By: Kelly Smith, Marketing Director
If you’re a renter thinking of buying your first home or are just considering a move in 2017, you may have some serious concerns about the cost of a loan right now. Long-term fixed mortgage interest rates recently crept into the 4% range when the Federal Reserve raised its benchmark rate in December 2016 for the second time since the financial crisis in 2008. The Fed’s kept the rate low intentionally to encourage spending and lending during a deflated economy.
As the economy improves and unemployment remains low, we can expect to see interest rates continue to rise to more normal levels. Tim Manni, Mortgage Expert at Nerd Wallet, had this to say,
“Homebuyers shouldn’t be particularly concerned with [last week’s] Fed move. Even with rates hovering over 4 percent, they’re still historically low. Most market observers are expecting a gradual rise in home loan rates in the near term, anticipating mortgage rates to stay under 5 percent through 2017.” 
Even 5% is low compared to the rates seasoned homebuyers have seen in the past few decades. Historically, we are still looking at just over $.04 paid in interest for every dollar borrowed. The current rates are hovering at just ov
er 4% and still make investing in a home purchase very appealing.
That being said, if the rates do increase by a full percentage point over the course of this year, which is the projection, buyers could see a considerable difference in their monthly mortgage payment as compared to today’s rates.
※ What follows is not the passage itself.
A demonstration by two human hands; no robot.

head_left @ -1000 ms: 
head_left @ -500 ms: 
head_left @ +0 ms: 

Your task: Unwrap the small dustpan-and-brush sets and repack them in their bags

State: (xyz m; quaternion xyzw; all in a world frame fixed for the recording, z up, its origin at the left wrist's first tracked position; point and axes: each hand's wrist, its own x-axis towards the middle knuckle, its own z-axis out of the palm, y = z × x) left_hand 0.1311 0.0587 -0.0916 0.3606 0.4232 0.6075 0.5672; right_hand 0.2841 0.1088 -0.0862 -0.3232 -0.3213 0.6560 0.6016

The NY Times posed this example to illustrate this point:
The average interest rate on a mortgage this month is 4.3 percent, according to LendingTree, and the average loan on a 30-year, fixed-rate mortgage is worth about $237,000. If the borrowing rate were to rise by, say, another percentage point in the coming year, this would mean an additional $138 a month on the average mortgage — leading to nearly $50,000 in added interest over the duration of the loan. 
On the flip side, the Federal Housing Administration (FHA), the government entity that supplies loans up to 96.5% of purchase price for borrowers who can’t pay 20% percent down, announced a reduction in primary mortgage insurance (PMI) rates. This means that the additional mortgage insurance premium for FHA loan borrowers will be less this year.
According to the President of the National Association of Realtors® (NAR), William E. Brown, more buyers will be now be able to qualify for an FHA loan.
“This is a question of simple math,” Brown said. “Every time we cut the cost of mortgage insurance it means more borrowers meet the debt-to-income ratio required to purchase a home.” 
So what does all this mean for people who are considering a home purchase in 2017? With the improving economy, interest rates are definitely on the rise. However, the rise will be gradual and the cost to borrow will still remain historically low. Borrowers who don’t have twenty percent saved as a down payment (typically many first time homebuyers who don’t have equity built from the sale of their previous home) or who may not have qualified for FHA loans in the past will see the benefit of reduced mortgage interest rates which results in a lower monthly mortgage payment.
What’s the forecast for homebuyers in 2017? More sun.